In this perspective, Mosley and Chen’s following conceptual model enlightened my path to the formulation of the hypothesis and problem statement as shown in Figure 5:
Mosley and Chen here above show us how under-five mortality phenomenon is caused by an aggregate of risk factors. Proximate and socioeconomic determinants interact and lead to under-five mortality. Environmental, nutrient deficiency factors associated with maternal, personal illness control and injury related factors affect positively or negatively a child by giving him a healthy and sickness status. The sickness status could be a cause of a child’s growth faltering or death. Direct determinants are directly linked to child survival whereas socioeconomic or indirect factors influence under-five mortality when they are combined with the first one.

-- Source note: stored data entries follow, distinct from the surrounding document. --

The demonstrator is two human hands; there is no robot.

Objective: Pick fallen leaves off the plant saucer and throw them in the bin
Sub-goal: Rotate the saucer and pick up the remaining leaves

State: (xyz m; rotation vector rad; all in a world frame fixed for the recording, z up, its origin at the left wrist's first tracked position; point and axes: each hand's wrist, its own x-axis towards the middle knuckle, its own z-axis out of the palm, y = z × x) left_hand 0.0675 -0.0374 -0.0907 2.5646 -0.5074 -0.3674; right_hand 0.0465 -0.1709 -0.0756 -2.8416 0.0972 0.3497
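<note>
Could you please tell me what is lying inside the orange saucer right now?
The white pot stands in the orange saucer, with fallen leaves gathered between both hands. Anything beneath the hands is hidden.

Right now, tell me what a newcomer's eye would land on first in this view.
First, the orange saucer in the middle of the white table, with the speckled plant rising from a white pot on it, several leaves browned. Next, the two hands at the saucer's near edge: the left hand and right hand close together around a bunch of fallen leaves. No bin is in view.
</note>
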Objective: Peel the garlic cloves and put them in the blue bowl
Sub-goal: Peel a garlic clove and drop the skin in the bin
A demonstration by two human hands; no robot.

However this modifies the model to fit the available variables in the RDHS2015 database file. This study excludes nutrient deficiency and injury factors mentioned in Mosley and Chen's model because the RDHS 2015 did not collect such information at the time of the survey. It also eliminates personal illness control in form of diarrhea treatment/ oral rehydration therapy because the focus of the study is to determine the risk factors associated with childhood diarrhea and not the diagnosis platform. Thus, in this study variables were regrouped into: socio-economic, socio-demographic and environmental variables.
a) Social economic status: These include the mother’s education levels, marital status and the household’s income levels.
b) Environmental factors: These factors include sanitation and living conditions for example sewerage systems, source of water supply, nature and type of toilets as well as both household and personal hygiene behavior.
c) Socio-demographic factors: These factor include age and gender of the child’s care giver respectively. Like in the mosley and chen model, both environmental factors and socio-demographic factors are the proximate determinants of childhood diarrhea whereas socio-economic factors are taken as effect modifiers.
The main concepts in this model are subdivided into: Environmental factors: These include Household Living condition variables (those variables will help us to know the level of hygienic practices in households) and Infrastructure and sanitation variables (Those variables will help us to assess the household’s neighboring infrastructure that could affect the health of the child). Socio-Demographic Factors: These variables indicates disparities among different level of demographic factors and Include age of the child, mother’s education level, number of siblings below five years in a household and seasons. Socio-economic variables: these variables indicate the affordability of hygienic practices and include the place of residence and wealth index. These factors are operating through the direct factors as effect modifiers.